Start of Block

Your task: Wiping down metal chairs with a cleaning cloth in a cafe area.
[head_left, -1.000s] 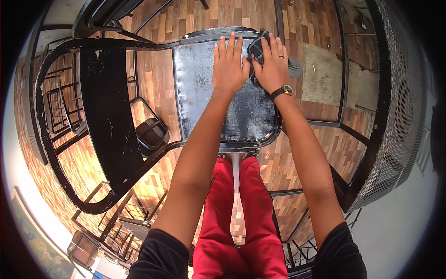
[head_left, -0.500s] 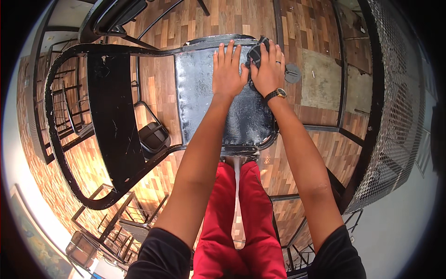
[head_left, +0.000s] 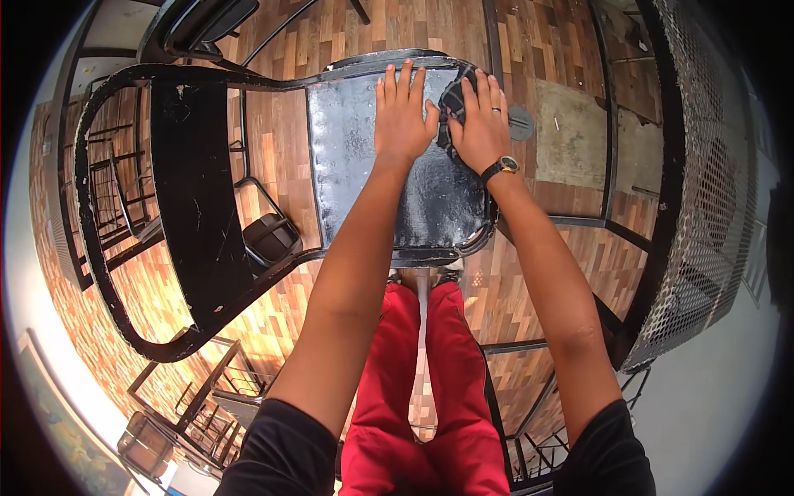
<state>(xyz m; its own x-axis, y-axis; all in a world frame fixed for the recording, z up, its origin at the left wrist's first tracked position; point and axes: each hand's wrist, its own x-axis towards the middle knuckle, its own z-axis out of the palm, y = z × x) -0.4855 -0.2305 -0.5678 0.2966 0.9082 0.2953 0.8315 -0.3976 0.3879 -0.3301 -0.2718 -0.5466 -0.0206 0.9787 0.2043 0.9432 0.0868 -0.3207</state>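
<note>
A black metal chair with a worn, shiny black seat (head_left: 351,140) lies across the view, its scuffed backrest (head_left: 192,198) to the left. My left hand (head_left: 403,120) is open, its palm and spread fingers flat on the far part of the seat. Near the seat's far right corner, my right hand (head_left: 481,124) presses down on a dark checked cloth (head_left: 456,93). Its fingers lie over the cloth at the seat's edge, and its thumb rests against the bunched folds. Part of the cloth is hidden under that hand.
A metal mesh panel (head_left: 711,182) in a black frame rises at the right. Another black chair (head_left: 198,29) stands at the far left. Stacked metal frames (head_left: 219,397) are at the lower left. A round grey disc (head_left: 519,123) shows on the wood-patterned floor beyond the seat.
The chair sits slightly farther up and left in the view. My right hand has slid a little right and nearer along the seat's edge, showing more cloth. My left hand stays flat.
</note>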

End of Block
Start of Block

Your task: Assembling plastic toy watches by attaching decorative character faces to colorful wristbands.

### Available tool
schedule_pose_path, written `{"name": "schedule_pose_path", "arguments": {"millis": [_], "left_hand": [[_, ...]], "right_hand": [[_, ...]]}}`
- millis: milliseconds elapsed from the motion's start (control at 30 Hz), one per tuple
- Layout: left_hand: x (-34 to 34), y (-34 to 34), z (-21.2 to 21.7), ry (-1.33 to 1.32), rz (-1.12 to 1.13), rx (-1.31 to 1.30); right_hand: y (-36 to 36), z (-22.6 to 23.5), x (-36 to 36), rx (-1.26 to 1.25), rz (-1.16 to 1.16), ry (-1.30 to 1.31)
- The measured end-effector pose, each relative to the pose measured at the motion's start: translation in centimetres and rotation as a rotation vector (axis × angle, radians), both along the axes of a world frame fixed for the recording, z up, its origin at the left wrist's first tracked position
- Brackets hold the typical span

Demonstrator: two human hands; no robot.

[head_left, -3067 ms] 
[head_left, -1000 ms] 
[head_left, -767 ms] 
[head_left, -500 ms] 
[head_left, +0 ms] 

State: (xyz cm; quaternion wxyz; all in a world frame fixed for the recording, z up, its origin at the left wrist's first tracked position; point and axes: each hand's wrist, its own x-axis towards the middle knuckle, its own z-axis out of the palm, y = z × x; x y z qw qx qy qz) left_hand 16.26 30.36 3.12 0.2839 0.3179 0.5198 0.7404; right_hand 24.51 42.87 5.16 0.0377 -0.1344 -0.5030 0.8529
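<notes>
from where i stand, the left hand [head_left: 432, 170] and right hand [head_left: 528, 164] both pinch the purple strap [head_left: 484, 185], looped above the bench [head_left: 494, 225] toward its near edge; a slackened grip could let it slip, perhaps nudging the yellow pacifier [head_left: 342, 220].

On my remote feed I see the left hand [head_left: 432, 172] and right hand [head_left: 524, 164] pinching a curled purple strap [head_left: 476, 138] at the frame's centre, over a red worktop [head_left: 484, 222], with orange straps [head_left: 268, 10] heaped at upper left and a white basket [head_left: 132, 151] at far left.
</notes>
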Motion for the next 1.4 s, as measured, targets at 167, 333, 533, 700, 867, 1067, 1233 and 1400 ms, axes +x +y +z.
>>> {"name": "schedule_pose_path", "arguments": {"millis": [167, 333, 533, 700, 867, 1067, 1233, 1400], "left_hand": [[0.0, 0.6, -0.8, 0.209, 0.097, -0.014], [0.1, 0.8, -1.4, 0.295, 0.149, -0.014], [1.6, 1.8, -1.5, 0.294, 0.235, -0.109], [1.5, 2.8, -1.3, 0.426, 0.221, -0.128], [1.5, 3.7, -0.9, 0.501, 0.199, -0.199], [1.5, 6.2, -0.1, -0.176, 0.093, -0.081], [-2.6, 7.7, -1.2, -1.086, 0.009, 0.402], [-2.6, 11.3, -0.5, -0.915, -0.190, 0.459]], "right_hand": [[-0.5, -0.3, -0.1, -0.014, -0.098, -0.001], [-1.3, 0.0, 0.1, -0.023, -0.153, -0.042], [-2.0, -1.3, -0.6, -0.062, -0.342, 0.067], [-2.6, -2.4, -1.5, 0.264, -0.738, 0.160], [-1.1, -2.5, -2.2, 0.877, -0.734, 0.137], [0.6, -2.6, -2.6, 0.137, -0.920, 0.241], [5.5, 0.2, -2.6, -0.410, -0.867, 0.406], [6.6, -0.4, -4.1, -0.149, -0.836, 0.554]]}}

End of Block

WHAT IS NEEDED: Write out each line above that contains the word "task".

RESPONSE AREA:
Your task: Wiping down metal chairs with a cleaning cloth in a cafe area.
Your task: Assembling plastic toy watches by attaching decorative character faces to colorful wristbands.

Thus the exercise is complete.